### EXERCISE BRIEF
Determine how many lines in the listing below contain "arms", then give only that number.

### DATA SEGMENT
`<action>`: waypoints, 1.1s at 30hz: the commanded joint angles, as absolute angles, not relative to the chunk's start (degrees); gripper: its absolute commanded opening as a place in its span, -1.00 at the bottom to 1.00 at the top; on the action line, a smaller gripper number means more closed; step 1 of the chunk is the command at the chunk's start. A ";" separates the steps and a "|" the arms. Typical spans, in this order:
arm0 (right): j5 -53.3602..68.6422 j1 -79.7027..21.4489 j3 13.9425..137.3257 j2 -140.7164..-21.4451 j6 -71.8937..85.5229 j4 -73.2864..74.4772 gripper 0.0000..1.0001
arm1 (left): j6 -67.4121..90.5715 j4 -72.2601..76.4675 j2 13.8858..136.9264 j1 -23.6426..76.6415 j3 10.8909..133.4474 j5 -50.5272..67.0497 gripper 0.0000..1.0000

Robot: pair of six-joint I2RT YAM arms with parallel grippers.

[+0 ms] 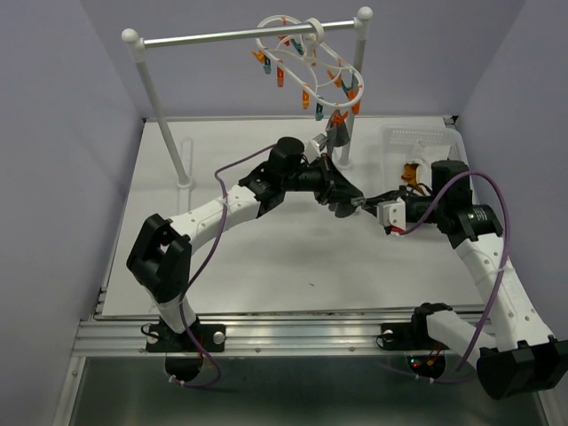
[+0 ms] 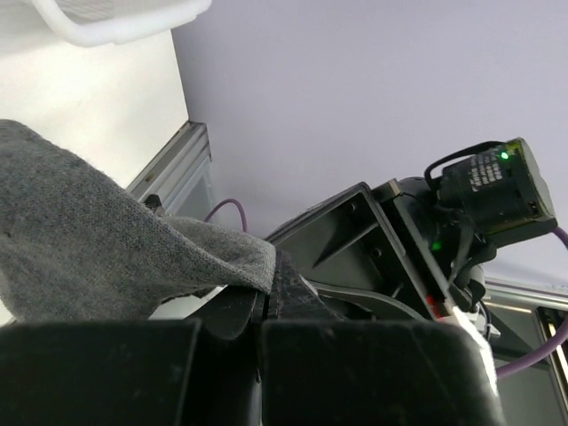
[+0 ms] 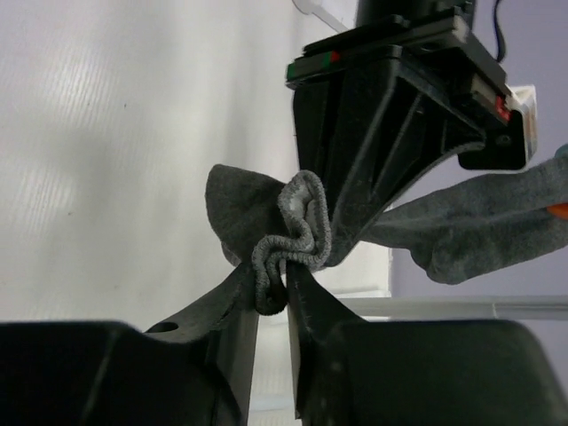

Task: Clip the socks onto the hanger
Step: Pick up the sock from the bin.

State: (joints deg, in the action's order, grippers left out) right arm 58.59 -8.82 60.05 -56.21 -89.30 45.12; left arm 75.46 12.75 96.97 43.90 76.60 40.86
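A grey sock (image 3: 240, 209) was held between both tools over the middle of the bench (image 1: 266, 266). The left tool (image 2: 266, 302) was clamped shut on one end of the fabric, which was spread away from its fingers. The right tool (image 3: 273, 293) was closed on the bunched, ribbed cuff, which was pinched between its fingertips. The hanger (image 1: 306, 53), white with orange and teal clips, was hung from the metal rail (image 1: 222, 35) at the back, above and behind the tools. A white perforated basket (image 1: 417, 138) was seen at the far right of the bench
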 commanded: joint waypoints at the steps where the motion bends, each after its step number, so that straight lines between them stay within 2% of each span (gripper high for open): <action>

### SOLUTION TO THE PROBLEM
2